▸ **DIRECTIONS**:
It is required that all of the data be written out exactly.

—————

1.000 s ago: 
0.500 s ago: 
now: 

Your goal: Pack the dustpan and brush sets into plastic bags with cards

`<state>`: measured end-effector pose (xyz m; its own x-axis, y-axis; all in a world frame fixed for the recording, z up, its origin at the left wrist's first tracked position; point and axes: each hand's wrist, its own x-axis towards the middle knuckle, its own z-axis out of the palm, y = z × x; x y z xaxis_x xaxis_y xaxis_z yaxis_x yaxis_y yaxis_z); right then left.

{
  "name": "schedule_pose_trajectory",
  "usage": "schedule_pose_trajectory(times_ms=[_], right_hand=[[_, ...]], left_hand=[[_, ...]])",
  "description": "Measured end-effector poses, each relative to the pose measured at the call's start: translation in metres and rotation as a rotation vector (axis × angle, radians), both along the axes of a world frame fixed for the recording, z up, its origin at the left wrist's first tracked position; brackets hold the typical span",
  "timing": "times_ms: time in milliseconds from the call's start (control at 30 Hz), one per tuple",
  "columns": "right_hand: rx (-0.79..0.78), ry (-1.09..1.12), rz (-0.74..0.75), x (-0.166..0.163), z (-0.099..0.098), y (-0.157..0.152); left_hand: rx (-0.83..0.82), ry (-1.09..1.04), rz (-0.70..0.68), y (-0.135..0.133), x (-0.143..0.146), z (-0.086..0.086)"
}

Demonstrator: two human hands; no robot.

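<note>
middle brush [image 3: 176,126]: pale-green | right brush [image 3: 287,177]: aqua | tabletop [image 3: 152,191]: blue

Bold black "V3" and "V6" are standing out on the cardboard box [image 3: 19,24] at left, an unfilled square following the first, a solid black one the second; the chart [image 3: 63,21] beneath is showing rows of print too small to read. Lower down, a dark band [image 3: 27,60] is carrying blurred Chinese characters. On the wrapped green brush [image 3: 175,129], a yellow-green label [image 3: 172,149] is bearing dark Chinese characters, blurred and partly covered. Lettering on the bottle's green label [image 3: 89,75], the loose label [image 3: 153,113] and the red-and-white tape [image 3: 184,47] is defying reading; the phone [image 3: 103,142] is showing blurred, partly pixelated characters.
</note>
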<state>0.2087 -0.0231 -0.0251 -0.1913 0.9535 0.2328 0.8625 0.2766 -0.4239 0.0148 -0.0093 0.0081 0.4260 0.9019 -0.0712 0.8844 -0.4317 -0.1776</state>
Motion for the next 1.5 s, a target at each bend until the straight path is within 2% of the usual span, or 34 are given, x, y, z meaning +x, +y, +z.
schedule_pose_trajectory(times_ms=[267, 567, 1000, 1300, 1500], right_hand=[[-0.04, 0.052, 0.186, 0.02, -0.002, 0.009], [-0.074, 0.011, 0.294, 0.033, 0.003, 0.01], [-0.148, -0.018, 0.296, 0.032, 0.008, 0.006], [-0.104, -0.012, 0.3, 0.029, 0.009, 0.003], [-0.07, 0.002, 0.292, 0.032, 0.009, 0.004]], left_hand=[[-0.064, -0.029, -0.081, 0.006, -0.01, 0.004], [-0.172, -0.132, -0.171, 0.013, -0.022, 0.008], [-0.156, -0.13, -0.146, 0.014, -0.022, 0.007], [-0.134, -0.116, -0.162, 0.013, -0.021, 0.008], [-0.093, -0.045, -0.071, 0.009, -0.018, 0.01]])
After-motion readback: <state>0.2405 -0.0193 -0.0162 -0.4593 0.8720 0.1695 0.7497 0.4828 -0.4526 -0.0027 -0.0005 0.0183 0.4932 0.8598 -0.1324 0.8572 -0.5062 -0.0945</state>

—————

▸ **SOLUTION TO THIS EXERCISE**:
1.000 s ago: 
0.500 s ago: 
now: 

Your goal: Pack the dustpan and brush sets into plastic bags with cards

`<state>`: measured end-effector pose (xyz m; its own x-axis, y-axis; all in a world frame fixed for the recording, z up, its origin at the left wrist's first tracked position; point and axes: each hand's wrist, its own x-axis towards the middle knuckle, its own z-axis out of the palm, y = z × x; x y z xaxis_x xaxis_y xaxis_z yaxis_x yaxis_y yaxis_z); right then left.

{
  "name": "schedule_pose_trajectory",
  "usage": "schedule_pose_trajectory(times_ms=[_], right_hand=[[_, ...]], left_hand=[[_, ...]])",
  "description": "Measured end-effector poses, each relative to the pose measured at the call's start: translation in metres and rotation as a rotation vector (axis × angle, radians), both along the axes of a world frame fixed for the recording, z up, its origin at the left wrist's first tracked position; brackets hold the typical span",
  "timing": "times_ms: time in milliseconds from the call's start (control at 30 Hz), one per tuple",
  "columns": "right_hand: rx (-0.79..0.78), ry (-1.09..1.12), rz (-0.74..0.75), x (-0.166..0.163), z (-0.099..0.098), y (-0.157..0.152); left_hand: rx (-0.83..0.82), ry (-1.09..1.04), rz (-0.70..0.68), y (-0.135..0.133), x (-0.143..0.146), z (-0.086..0.086)"
}

Demonstrator: two human hands; no robot.

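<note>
middle brush [image 3: 176,126]: pale-green | right brush [image 3: 287,177]: aqua | tabletop [image 3: 152,191]: blue

Bold black "V3" and "V6" are standing out on the cardboard box [image 3: 19,24] at left, an unfilled square following the first, a solid black one the second; the chart [image 3: 63,21] beneath is showing rows of print too small to read. Lower down, a dark band [image 3: 27,60] is carrying blurred Chinese characters. On the wrapped green brush [image 3: 175,129], a yellow-green label [image 3: 172,149] is bearing dark Chinese characters, blurred and partly covered. Lettering on the bottle's green label [image 3: 89,75], the loose label [image 3: 153,113] and the red-and-white tape [image 3: 184,47] is defying reading; the phone [image 3: 103,142] is showing blurred, partly pixelated characters.
</note>
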<state>0.2087 -0.0231 -0.0251 -0.1913 0.9535 0.2328 0.8625 0.2766 -0.4239 0.0148 -0.0093 0.0081 0.4260 0.9019 -0.0712 0.8844 -0.4317 -0.1776</state>
Motion for the next 1.5 s, a target at each bend until the straight path is within 2% of the usual span, or 34 are given, x, y, z meaning +x, +y, +z.
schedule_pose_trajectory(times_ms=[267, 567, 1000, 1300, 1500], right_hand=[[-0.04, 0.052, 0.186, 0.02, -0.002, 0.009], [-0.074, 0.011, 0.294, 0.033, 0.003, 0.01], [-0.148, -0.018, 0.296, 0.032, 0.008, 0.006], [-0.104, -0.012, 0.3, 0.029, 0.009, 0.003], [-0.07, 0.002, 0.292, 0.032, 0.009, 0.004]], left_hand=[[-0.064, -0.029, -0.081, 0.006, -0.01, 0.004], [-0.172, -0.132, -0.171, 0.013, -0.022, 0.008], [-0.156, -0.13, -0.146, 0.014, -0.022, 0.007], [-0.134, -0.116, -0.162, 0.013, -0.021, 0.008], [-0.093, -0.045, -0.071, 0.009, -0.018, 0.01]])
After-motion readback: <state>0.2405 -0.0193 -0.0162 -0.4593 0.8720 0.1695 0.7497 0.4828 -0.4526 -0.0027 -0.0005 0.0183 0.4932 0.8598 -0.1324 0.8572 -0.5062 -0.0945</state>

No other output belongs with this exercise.